* [What you should do]: All lines in the data bearing the string "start" should be identified and copied.

-- Opening Marker --

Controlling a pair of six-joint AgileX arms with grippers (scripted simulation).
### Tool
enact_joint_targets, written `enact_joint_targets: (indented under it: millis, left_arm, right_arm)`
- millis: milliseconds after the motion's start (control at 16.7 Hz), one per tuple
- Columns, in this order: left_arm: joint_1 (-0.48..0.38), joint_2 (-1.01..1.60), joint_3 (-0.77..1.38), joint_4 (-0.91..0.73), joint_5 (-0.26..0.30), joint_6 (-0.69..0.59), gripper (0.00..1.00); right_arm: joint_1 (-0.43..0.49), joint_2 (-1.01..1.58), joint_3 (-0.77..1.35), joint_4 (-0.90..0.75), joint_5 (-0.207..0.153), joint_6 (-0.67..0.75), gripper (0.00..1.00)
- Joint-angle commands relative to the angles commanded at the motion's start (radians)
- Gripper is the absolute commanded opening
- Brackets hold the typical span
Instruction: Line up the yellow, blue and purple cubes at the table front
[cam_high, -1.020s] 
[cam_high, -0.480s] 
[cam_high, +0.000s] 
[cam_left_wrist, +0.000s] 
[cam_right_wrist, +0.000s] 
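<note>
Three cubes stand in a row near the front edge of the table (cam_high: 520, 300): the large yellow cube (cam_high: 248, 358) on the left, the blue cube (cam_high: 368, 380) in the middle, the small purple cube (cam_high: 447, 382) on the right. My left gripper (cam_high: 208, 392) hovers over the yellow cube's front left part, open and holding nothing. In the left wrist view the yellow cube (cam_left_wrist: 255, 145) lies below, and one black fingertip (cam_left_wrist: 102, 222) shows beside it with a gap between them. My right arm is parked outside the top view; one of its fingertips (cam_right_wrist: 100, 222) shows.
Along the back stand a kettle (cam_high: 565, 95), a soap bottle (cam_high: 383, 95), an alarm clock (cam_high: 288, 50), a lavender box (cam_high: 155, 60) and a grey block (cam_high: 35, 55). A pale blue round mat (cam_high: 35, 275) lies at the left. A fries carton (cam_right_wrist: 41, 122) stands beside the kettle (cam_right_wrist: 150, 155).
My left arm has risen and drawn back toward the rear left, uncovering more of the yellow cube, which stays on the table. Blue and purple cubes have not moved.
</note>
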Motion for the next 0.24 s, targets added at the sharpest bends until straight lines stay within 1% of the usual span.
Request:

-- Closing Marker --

* [Task answer]:
- millis: milliseconds after the motion's start (control at 16.7 Hz), one per tuple
- Joint-angle commands relative to the angles commanded at the motion's start (radians)

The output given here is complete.